§ REQUIRED ACTION
Look below for the lines from the one with "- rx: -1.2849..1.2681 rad" to the one with "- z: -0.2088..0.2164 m", and copy exactly those lines, both ends included.

§ INFORMATION SUPPLIED
★ ★ ★ ★ ★
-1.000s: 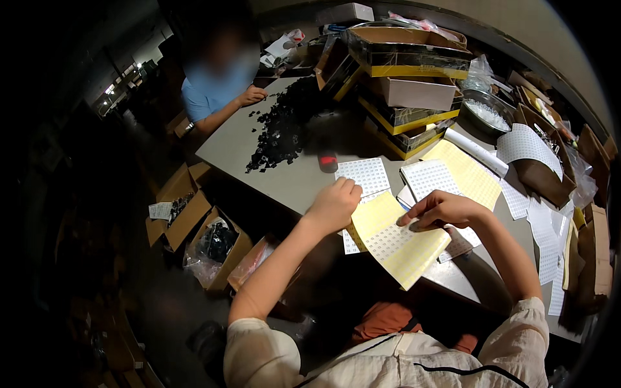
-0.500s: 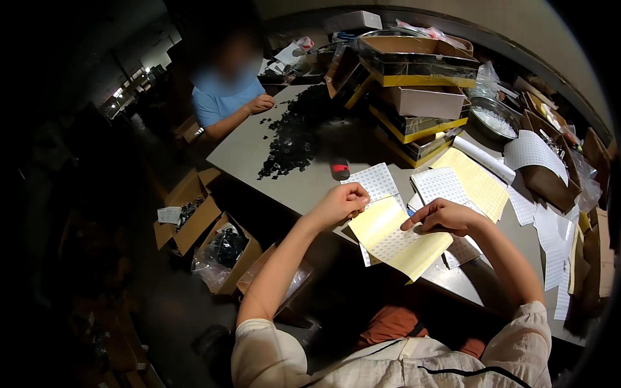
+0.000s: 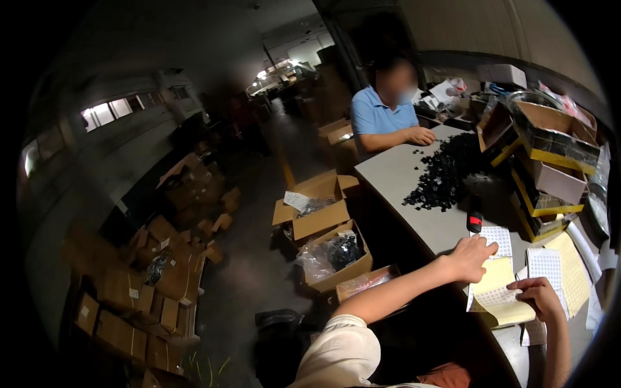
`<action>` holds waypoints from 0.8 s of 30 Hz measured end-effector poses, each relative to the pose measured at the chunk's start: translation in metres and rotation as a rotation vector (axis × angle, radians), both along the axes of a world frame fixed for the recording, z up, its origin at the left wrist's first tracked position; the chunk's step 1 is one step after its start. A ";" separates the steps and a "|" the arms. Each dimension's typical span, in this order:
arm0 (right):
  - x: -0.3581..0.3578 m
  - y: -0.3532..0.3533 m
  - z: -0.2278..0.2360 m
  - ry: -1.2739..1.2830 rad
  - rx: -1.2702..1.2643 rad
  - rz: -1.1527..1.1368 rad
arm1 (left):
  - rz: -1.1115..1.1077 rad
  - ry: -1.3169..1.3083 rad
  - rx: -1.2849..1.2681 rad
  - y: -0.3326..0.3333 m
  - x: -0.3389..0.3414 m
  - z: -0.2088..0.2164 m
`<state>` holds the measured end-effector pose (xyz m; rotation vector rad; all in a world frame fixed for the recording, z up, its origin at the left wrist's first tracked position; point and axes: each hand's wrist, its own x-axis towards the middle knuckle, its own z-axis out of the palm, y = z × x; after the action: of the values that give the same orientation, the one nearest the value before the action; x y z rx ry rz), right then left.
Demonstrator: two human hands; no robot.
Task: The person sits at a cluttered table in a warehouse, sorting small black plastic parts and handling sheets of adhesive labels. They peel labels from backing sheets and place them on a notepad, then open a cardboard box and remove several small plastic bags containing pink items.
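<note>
A sheet of small printed labels with yellow backing (image 3: 499, 312) lies bent over the table's near edge. My right hand (image 3: 542, 297) grips its right side, the index finger stretched over the printed part. Over the sheet's upper left corner reaches my left hand (image 3: 470, 260), its fingers apart and nothing visible between them. Just beyond those fingers lies a small black and red tool (image 3: 475, 221), its kind unclear. More printed label sheets (image 3: 545, 266) lie beside and under the one I hold.
Small black pieces (image 3: 442, 176) are heaped on the table (image 3: 392, 173). Across it sits a person in a blue shirt (image 3: 383, 120). Cardboard trays (image 3: 560, 134) are stacked at right. Open boxes (image 3: 321, 227) stand on the floor at left, with more cartons (image 3: 162, 271) farther left.
The view has swung left, bringing the floor and cartons into sight. My left hand's pinched fingers have spread at the sheet's corner. The right hand keeps hold of the sheet.
</note>
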<state>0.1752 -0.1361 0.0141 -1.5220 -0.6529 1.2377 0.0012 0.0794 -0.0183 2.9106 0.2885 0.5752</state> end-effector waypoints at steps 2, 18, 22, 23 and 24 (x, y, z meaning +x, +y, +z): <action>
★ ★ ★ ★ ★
§ WRITTEN SOLUTION
  - rx: -1.2849..1.2681 rad
  - y: -0.3326..0.3333 m
  - x: -0.3389..0.3414 m
  - z: -0.2088..0.2164 m

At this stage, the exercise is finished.